<b>Newsmaker:</b> A General For The Masses
General Bipin Rawat would have retired last year had the government not broken precedence to make him army chief over two generals senior to him at that time. Rawat was deep-selected in a move that is not unusual but used sparingly by the previous governments. Only in the sixth month of his tenure, the general has put the army on the unusual path – singing to the tune of public sentiment.
“Our government rests in public opinion,” said Abraham Lincoln in his famous speech in 1856. “Public sentiment is everything,” he went on to say. “Whoever can change public opinion can change the government. It is the public opinion that settles every question here.”
When young army officer Major Leetul Gogoi resorted to an unusual way of dealing with a blood-thirsty stone-pelting crowd in Jammu and Kashmir by picking up one of the alleged miscreants from the crowd and strapping him onto the jeep to dissuade others from attacking troops and a trapped polling party, he was instantly hailed as a hero by the dominant voice of public opinion.

Union ministers backed this voice to the hilt and soon it became evident that the officer’s action had the government’s approval despite a hue and cry from local Kashmiris and the motley crowd of human rights watchers. The army nevertheless ordered a court of inquiry as is the usual practice in such cases. Amidst the raging debate whether the army had crossed its line while dealing with insurgency in Jammu and Kashmir, a section of the media reported that Major Gogoi had been given clean chit by the court of inquiry.
The army rushed to issue a strong denial saying its probe was still not over and the media should refrain from jumping to conclusions without the culmination of due process. Then something unusual happened. Even as the CoI was to be concluded, Major Gogoi was decorated with the chief’s commendation. Not only that, the general went public endorsing his young officer’s conduct justifying that dirty wars need to be fought in innovative ways.
The unusual approach continued when Major Gogoi was made to appear before the media in full combat gear to defend his action. This has to be a first as never before has an officer facing a CoI gone public even before the conclusion of the probe.
As the chief of army staff, General Rawat has the right to keep the morale of his men and officers high as they are dealing with an extraordinary situation in Jammu and Kashmir.

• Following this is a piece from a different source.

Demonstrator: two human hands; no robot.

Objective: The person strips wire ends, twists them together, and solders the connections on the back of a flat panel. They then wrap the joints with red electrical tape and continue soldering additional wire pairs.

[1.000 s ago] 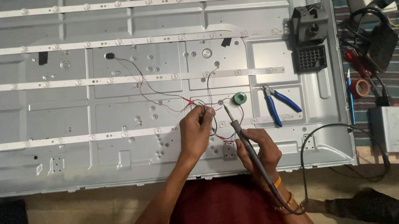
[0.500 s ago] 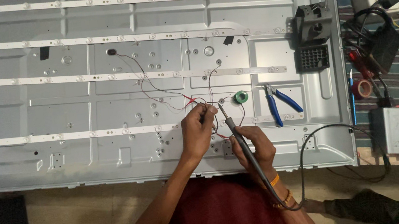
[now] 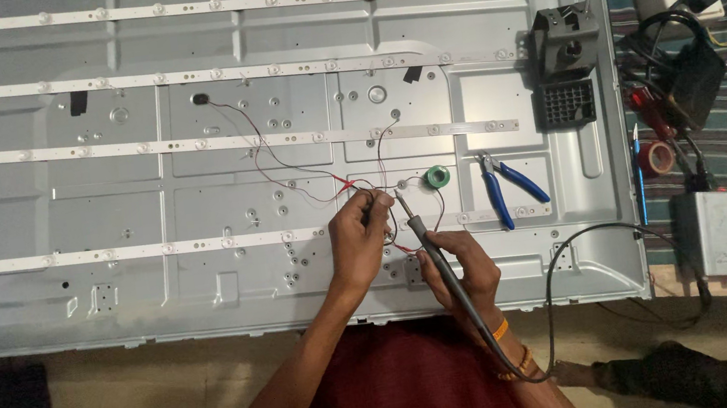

But the tearing apart of the cloak of secrecy on such an occurrence does little help other than catering to the public opinion.

There have been a dozen chiefs since the 1990 when the trouble in Jammu and Kashmir started. They all came up with their own military strategies to deal with counter insurgency operations in the state. After the extremely violent times of the early 1990s, the army was able to stabilise the situation effectively. During the mid-2000s, the military strategy was dominated by “iron fist and velvet glove” philosophy. The iron fist here is meant for the foreign terrorists but misguided locals were treated with velvet gloves. This distinction seems to have blurred. Former army chief general Bikram Singh in an article last year elaborated this people-friendly approach in carrying out what he termed as “clean” operations with full respect to law and human rights.
General Rawat has taken a line that is distinct from his predecessors. Probably the generals before him did not face the kind of mob fury as the troops are facing today though the dynamics of a proxy war were as relevant as they are today. The iron fist and velvet gloves have been replaced with the jackboots approach as the emphasis now is to instil fear of the army in the minds of the people who prevent soldiers from carrying out operations against terrorists.
Public opinion can be the oxygen for the political establishment but when the army gets swayed by the chants of the masses, it can lead to adding an additional burden of raised expectations.
The transformation of the army’s operational philosophy is visible. Surgical strikes and punitive assaults on the LoC and innovative ways of dealing with stone-pelters in the hinterland are military actions accompanied by media projections to satisfy the chest thumping public sentiment.

General Rawat is cut out for the job. Apart from being a fine officer, he also holds a doctorate in military-media strategic studies. In his unusual way, General Rawat made all his army commanders fly down to Srinagar for a meeting of the military heads.
In this day and age, there is an instant expression of public opinion and it can be gauged 24x7 on a real-time basis. Every individual has access to it, from the troops on the ground to the commanding officers. The army is in for tough times as the volatility of this monster in the making can jeopardise decision-making.